[Start of Attachment]

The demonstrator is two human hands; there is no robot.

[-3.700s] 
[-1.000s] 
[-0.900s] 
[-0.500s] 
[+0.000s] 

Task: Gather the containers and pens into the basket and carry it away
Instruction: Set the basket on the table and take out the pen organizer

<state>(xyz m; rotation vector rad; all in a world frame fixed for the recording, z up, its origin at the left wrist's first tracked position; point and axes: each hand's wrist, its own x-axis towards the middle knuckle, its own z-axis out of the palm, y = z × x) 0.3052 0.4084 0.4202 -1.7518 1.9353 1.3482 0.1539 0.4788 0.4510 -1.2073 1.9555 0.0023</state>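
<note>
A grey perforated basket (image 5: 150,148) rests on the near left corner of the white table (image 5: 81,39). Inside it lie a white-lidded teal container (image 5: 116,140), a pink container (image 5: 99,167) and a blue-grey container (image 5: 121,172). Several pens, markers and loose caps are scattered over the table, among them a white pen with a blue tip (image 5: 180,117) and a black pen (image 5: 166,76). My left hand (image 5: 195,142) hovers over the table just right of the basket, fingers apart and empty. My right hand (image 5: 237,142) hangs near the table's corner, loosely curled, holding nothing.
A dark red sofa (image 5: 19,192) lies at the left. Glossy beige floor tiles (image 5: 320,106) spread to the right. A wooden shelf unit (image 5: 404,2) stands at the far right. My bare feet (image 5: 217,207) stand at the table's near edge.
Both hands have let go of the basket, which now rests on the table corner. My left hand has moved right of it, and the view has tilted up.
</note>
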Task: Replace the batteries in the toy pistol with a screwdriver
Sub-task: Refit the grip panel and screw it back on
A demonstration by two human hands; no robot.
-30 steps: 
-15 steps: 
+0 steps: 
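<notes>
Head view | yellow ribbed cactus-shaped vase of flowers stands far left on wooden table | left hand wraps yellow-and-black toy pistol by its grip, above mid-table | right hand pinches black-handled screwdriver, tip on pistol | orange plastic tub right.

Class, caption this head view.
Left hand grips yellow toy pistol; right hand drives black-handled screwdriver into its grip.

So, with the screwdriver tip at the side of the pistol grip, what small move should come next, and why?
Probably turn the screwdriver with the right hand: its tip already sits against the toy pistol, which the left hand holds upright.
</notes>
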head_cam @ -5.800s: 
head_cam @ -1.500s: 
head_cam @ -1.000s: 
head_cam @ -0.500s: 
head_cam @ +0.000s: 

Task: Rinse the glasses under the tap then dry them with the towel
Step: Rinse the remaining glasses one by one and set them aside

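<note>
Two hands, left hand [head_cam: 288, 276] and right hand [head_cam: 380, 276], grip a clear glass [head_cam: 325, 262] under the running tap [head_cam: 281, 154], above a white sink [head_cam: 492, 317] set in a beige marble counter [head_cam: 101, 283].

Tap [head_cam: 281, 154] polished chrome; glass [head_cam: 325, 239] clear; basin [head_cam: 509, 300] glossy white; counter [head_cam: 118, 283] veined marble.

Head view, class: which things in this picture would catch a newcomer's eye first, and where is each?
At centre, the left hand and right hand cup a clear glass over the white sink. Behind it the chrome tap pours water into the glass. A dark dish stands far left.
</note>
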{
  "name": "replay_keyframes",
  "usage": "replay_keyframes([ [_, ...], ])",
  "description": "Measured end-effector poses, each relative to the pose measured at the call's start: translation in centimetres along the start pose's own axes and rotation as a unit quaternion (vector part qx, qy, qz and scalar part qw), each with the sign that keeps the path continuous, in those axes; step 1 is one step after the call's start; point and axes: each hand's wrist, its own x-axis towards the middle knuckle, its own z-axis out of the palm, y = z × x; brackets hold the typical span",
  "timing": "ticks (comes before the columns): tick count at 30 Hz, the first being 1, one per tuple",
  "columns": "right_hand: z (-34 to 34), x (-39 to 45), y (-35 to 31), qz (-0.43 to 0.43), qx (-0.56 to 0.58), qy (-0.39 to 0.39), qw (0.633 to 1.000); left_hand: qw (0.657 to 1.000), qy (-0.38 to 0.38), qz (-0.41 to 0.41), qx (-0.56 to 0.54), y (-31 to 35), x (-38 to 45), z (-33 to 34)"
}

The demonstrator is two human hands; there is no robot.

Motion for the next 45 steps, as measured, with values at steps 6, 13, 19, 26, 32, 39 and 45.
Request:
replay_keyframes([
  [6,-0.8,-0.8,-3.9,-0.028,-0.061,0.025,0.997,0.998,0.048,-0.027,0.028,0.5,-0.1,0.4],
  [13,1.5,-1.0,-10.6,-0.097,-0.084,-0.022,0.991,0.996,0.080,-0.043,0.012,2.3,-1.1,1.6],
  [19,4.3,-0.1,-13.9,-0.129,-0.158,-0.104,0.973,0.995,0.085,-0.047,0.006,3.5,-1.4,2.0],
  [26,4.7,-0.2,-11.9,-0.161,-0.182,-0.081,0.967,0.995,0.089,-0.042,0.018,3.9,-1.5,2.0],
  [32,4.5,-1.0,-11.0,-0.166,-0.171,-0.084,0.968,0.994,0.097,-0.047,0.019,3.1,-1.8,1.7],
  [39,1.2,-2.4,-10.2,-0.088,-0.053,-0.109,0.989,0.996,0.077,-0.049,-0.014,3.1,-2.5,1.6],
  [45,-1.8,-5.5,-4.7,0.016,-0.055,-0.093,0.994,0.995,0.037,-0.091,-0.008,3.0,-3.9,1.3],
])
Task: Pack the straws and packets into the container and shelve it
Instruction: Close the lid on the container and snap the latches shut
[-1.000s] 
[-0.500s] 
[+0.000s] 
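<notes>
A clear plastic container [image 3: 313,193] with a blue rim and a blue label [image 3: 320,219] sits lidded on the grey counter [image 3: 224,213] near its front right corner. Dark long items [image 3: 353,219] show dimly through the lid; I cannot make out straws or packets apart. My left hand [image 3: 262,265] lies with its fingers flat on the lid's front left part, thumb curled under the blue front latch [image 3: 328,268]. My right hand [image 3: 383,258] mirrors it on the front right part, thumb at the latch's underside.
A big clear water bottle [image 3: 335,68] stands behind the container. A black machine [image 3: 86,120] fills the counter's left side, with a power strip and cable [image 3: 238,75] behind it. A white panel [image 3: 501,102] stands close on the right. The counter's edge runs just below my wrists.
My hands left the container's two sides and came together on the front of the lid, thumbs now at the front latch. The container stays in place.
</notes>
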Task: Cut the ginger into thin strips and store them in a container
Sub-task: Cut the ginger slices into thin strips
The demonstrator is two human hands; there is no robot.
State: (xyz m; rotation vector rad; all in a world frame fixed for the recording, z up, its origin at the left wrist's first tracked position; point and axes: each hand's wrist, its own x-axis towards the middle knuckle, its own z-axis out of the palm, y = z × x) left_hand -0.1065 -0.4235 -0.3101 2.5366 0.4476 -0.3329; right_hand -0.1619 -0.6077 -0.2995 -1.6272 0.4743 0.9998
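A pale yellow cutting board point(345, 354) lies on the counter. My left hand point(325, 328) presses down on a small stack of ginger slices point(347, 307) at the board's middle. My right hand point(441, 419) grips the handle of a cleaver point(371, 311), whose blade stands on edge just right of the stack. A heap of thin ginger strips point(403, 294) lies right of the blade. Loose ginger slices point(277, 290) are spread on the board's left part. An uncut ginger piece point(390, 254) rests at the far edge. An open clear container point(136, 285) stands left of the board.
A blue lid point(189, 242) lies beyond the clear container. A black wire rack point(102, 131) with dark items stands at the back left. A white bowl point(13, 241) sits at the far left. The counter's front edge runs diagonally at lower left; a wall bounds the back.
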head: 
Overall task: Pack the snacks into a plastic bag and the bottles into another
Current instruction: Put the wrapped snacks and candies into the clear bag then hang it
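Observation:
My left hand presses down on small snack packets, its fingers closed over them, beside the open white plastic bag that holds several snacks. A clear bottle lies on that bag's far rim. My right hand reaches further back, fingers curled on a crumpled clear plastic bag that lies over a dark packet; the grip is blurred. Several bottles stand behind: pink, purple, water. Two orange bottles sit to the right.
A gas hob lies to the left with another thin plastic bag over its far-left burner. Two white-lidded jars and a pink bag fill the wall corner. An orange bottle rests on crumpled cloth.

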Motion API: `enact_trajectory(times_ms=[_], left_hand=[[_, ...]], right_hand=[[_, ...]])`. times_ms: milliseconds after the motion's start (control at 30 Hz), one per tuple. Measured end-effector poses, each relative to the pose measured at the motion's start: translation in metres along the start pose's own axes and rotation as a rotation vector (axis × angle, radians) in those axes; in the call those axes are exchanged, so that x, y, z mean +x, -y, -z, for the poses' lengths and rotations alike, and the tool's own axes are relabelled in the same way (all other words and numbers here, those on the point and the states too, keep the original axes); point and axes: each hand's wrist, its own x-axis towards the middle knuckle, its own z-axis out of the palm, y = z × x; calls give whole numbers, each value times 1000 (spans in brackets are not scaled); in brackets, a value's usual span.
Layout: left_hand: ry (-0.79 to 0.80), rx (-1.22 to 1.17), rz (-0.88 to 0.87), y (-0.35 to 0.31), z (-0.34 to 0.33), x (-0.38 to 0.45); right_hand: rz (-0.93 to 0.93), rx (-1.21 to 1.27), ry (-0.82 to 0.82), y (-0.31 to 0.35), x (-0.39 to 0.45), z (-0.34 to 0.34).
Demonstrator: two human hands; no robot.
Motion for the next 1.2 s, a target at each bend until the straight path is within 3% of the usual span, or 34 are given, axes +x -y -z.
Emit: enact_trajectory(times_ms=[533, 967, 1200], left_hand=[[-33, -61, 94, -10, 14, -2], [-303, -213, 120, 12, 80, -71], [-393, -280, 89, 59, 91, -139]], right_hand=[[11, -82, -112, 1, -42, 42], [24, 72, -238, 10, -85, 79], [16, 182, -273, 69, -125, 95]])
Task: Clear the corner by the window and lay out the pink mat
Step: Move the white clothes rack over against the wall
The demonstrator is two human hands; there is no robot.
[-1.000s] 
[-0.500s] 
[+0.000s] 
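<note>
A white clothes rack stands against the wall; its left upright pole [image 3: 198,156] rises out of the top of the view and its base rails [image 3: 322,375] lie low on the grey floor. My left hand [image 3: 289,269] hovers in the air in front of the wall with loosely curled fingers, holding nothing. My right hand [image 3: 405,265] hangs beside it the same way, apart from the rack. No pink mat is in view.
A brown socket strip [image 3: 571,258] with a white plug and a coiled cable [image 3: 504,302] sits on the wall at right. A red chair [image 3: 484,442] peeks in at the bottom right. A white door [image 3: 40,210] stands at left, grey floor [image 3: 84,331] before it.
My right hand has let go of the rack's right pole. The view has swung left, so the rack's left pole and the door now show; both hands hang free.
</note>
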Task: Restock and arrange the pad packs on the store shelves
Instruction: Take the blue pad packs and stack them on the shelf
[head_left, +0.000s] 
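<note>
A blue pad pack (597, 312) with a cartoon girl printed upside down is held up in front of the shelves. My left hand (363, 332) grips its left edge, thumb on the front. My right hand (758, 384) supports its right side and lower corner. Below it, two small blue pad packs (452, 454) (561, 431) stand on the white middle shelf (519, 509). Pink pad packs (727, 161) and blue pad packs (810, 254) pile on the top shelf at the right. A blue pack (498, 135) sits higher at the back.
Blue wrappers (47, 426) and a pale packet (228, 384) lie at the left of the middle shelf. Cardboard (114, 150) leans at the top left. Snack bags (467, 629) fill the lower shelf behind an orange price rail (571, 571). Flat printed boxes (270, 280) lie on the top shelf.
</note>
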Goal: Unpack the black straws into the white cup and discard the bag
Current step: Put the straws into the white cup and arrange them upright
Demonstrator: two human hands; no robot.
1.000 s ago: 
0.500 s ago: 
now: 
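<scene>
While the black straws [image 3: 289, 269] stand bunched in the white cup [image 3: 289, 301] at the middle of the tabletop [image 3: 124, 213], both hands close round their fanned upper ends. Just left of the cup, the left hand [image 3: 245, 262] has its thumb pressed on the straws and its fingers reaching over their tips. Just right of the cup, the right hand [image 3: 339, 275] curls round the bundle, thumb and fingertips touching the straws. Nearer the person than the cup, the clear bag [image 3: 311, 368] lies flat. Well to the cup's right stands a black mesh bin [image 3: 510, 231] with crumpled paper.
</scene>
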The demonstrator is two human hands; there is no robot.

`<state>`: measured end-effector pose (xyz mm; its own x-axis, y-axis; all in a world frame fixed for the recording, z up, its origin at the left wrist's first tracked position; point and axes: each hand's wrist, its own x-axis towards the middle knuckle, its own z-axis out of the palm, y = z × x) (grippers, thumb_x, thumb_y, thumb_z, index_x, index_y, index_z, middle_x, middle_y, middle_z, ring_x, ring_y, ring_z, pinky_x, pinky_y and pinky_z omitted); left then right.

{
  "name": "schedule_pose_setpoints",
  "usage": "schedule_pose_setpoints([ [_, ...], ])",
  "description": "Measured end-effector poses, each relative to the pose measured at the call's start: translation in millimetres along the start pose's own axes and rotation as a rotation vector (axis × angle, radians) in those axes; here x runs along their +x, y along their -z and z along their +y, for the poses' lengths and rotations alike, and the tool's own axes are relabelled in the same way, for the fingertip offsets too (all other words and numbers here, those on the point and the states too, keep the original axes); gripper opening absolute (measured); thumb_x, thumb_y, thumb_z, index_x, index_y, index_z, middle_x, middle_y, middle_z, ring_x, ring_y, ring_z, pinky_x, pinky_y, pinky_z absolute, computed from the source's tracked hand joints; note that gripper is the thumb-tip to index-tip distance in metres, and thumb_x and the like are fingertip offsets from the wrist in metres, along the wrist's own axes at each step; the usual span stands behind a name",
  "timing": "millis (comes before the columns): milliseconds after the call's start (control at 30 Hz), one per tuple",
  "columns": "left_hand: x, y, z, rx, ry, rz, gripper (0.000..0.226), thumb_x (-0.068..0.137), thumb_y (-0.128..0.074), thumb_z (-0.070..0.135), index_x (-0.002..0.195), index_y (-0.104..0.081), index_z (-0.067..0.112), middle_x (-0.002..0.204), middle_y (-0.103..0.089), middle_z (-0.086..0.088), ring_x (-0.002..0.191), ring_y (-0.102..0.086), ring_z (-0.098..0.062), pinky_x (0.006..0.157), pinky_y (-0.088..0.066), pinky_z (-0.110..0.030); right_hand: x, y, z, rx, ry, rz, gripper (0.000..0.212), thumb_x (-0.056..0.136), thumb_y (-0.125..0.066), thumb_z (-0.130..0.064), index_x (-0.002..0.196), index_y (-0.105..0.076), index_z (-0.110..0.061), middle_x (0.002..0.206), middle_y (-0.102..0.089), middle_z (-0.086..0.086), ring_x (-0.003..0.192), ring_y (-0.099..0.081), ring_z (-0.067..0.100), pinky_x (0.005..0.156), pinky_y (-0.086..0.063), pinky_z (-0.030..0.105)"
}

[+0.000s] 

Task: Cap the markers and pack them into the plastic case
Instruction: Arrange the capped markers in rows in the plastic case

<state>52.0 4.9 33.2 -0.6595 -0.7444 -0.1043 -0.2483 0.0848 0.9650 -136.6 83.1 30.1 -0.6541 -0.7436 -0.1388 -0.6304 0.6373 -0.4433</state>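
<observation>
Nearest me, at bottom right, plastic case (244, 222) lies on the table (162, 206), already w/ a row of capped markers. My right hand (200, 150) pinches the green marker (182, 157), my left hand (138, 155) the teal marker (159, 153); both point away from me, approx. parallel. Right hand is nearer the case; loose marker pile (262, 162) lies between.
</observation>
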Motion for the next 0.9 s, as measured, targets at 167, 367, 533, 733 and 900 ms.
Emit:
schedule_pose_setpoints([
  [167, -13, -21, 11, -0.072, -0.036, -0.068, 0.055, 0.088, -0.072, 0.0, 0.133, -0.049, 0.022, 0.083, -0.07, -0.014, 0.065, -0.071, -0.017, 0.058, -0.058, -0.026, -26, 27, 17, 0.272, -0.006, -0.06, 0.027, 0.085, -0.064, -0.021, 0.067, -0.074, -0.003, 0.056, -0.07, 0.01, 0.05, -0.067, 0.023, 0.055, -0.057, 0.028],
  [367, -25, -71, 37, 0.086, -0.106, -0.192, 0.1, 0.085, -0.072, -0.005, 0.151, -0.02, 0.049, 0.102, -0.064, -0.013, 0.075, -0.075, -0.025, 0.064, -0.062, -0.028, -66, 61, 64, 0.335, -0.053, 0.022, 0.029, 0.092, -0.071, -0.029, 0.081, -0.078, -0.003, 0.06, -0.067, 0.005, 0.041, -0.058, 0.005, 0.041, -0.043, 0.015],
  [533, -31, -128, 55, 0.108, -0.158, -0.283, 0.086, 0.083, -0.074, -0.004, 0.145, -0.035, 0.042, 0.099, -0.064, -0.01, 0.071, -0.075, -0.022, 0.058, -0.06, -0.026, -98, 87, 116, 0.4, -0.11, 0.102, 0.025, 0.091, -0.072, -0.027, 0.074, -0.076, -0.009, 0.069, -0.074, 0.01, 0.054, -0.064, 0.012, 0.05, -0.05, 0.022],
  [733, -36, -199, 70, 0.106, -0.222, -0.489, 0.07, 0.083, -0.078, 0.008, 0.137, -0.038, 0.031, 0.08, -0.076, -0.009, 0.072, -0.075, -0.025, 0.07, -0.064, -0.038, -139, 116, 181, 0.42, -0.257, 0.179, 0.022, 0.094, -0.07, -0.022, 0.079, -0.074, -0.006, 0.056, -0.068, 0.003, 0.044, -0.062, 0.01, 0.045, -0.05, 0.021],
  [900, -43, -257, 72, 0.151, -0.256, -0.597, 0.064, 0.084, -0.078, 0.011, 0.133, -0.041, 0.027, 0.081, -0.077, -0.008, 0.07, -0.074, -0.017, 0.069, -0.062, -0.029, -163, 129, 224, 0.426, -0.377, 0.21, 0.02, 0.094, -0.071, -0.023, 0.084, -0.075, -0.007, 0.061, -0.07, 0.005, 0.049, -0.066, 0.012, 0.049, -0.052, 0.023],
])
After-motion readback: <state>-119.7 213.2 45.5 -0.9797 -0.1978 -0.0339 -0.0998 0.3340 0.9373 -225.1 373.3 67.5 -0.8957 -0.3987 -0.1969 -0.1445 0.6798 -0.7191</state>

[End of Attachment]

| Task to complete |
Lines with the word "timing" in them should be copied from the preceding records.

| Solution to this task |
  "timing": "ticks (comes before the columns): tick count at 30 Hz, the first being 1, one per tuple",
  "timing": "millis (comes before the columns): milliseconds after the call's start (control at 30 Hz), one per tuple",

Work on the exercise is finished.